Papa-San always came straight to the mess hall in the mornings for his Ca phe.* Usually we were cleaning up after breakfast, and he would sit outside and sip from his tin cup. He arrived before the other Vietnamese because he rode his bike up the 300 yard dirt road to the mess hall (all the others walked).
I noticed his bicycle had a derailleur and a double chain ring which allowed him to climb the hill. Papa-San saw me looking over his bike and he said, “French.” The vintage bicycle was an aqua color and had chrome fenders. There was a metal badge on the front labeled Helyett. It was obviously a high quality bike for its time. Attached over the rear fender was a woven basket which held all his barber tools.
As we drank our Ca phe and talked (Hua would interpret), Papa-San told me of a French officer who brought the bicycle to Vietnam and rode the dirt roads. Papa-San cleaned the bike after the rides and kept it in good condition. When the French left Vietnam, the officer gifted the Helyett to Papa-San . . . it was about 20 years old.

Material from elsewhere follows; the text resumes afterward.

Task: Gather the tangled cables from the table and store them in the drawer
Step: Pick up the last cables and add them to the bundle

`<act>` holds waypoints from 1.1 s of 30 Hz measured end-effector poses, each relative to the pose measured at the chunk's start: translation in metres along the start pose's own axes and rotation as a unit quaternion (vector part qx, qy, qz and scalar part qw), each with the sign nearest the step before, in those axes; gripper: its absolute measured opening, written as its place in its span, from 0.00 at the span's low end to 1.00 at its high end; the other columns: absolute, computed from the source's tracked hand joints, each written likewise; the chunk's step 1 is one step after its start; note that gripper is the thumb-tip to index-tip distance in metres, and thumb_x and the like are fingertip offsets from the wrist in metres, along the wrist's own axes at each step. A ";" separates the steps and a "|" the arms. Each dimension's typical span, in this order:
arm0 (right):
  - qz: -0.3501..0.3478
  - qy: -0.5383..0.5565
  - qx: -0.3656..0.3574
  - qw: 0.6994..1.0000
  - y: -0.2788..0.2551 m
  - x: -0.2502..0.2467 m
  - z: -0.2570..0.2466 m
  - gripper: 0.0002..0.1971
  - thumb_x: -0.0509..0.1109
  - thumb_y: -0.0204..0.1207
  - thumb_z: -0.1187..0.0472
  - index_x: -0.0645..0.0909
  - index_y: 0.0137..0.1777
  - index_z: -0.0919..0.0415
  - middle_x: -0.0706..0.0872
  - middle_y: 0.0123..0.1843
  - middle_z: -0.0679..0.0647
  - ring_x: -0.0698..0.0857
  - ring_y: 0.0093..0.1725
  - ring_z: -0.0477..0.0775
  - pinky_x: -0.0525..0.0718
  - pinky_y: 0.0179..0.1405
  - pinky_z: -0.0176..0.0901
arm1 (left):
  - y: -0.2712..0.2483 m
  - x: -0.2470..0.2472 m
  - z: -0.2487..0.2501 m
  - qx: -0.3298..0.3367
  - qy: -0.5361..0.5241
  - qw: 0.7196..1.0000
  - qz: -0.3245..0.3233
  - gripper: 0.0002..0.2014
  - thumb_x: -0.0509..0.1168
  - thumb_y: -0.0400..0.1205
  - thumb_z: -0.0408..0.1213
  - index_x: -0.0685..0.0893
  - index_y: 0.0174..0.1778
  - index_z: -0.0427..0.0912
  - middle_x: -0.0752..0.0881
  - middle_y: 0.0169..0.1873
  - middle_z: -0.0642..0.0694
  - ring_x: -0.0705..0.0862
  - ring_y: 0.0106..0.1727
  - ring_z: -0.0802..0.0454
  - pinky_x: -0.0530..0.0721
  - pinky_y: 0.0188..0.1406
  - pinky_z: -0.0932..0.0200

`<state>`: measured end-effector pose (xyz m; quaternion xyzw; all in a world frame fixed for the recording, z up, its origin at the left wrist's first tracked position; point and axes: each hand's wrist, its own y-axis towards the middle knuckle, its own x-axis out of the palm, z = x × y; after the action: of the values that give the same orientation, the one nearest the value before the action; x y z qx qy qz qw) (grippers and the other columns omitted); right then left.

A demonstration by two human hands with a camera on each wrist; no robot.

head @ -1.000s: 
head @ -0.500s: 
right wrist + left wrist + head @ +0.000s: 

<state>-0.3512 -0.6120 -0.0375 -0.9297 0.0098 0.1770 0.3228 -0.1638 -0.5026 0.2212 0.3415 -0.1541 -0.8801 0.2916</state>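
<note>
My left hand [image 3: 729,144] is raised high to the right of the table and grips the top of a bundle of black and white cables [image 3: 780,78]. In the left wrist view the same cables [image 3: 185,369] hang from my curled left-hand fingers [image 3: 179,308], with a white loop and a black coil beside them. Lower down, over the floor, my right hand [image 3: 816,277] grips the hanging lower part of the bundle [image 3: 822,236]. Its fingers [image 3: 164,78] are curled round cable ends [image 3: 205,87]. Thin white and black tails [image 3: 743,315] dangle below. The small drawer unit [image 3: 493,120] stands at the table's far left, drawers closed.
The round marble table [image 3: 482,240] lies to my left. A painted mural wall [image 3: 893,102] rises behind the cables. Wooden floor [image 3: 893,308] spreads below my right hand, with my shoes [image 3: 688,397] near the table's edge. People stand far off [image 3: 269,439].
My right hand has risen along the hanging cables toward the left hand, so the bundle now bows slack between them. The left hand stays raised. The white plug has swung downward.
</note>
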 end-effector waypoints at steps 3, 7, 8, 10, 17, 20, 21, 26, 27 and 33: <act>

Papa-San’s style of riding was different. He leaned forward with his forearms resting on the hand grips, and his right hand gripped the stump of his left wrist. I asked him if he rode this way for stability, and he said, “No want VC to see hand.” Hua explained the missing hand marked him as an enemy of the NVA/VC.
When we finished our chat, I stood up and saluted Papa-San French style (palm facing out). He accepted my salute by bowing to me. We enjoyed talking, and our curious friendship was developing.